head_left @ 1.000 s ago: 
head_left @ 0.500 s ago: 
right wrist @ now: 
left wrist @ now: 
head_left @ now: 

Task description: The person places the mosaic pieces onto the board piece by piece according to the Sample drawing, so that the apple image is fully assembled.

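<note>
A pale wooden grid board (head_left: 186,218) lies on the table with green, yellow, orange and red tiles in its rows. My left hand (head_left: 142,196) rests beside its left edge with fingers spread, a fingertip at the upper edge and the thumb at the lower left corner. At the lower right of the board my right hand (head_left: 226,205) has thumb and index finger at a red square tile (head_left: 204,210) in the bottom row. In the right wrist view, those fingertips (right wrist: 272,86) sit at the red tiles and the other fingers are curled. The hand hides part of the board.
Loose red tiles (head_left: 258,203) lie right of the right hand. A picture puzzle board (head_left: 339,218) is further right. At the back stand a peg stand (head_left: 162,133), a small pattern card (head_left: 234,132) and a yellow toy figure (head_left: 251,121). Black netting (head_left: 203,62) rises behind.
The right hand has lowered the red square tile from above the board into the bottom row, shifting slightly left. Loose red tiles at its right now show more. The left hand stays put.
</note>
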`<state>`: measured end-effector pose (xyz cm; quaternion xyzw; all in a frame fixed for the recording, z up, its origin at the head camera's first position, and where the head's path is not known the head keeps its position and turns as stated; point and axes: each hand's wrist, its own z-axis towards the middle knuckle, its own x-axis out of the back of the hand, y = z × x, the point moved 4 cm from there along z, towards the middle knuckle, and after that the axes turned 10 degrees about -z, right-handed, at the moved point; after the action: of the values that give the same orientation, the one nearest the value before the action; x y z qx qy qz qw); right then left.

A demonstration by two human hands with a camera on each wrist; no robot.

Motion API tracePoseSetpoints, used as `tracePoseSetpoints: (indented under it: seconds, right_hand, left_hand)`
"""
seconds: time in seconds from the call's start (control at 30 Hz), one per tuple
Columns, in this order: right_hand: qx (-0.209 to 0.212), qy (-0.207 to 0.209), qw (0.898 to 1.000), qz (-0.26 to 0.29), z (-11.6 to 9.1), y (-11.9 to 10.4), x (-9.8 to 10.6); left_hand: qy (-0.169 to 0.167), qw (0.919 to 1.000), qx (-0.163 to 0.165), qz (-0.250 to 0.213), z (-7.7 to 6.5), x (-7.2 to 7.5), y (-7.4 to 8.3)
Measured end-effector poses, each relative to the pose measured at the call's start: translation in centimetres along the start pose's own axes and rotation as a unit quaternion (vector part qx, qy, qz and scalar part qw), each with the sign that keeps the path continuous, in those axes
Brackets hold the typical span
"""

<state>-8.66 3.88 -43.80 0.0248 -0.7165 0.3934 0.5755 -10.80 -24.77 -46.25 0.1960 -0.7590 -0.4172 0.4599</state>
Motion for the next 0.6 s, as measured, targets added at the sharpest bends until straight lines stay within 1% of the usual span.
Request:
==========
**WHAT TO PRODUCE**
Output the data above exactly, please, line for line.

**EXPECTED ANSWER**
head_left @ 1.000 s ago: 
head_left @ 0.500 s ago: 
right wrist @ now: 
left wrist @ now: 
head_left @ now: 

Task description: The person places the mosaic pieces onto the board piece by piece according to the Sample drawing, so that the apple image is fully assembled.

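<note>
A pale wooden grid board (head_left: 186,218) lies on the table with green, yellow, orange and red tiles in its rows. My left hand (head_left: 142,196) rests beside its left edge with fingers spread, a fingertip at the upper edge and the thumb at the lower left corner. At the lower right of the board my right hand (head_left: 226,205) has thumb and index finger at a red square tile (head_left: 204,210) in the bottom row. In the right wrist view, those fingertips (right wrist: 272,86) sit at the red tiles and the other fingers are curled. The hand hides part of the board.
Loose red tiles (head_left: 258,203) lie right of the right hand. A picture puzzle board (head_left: 339,218) is further right. At the back stand a peg stand (head_left: 162,133), a small pattern card (head_left: 234,132) and a yellow toy figure (head_left: 251,121). Black netting (head_left: 203,62) rises behind.
The right hand has lowered the red square tile from above the board into the bottom row, shifting slightly left. Loose red tiles at its right now show more. The left hand stays put.
</note>
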`<state>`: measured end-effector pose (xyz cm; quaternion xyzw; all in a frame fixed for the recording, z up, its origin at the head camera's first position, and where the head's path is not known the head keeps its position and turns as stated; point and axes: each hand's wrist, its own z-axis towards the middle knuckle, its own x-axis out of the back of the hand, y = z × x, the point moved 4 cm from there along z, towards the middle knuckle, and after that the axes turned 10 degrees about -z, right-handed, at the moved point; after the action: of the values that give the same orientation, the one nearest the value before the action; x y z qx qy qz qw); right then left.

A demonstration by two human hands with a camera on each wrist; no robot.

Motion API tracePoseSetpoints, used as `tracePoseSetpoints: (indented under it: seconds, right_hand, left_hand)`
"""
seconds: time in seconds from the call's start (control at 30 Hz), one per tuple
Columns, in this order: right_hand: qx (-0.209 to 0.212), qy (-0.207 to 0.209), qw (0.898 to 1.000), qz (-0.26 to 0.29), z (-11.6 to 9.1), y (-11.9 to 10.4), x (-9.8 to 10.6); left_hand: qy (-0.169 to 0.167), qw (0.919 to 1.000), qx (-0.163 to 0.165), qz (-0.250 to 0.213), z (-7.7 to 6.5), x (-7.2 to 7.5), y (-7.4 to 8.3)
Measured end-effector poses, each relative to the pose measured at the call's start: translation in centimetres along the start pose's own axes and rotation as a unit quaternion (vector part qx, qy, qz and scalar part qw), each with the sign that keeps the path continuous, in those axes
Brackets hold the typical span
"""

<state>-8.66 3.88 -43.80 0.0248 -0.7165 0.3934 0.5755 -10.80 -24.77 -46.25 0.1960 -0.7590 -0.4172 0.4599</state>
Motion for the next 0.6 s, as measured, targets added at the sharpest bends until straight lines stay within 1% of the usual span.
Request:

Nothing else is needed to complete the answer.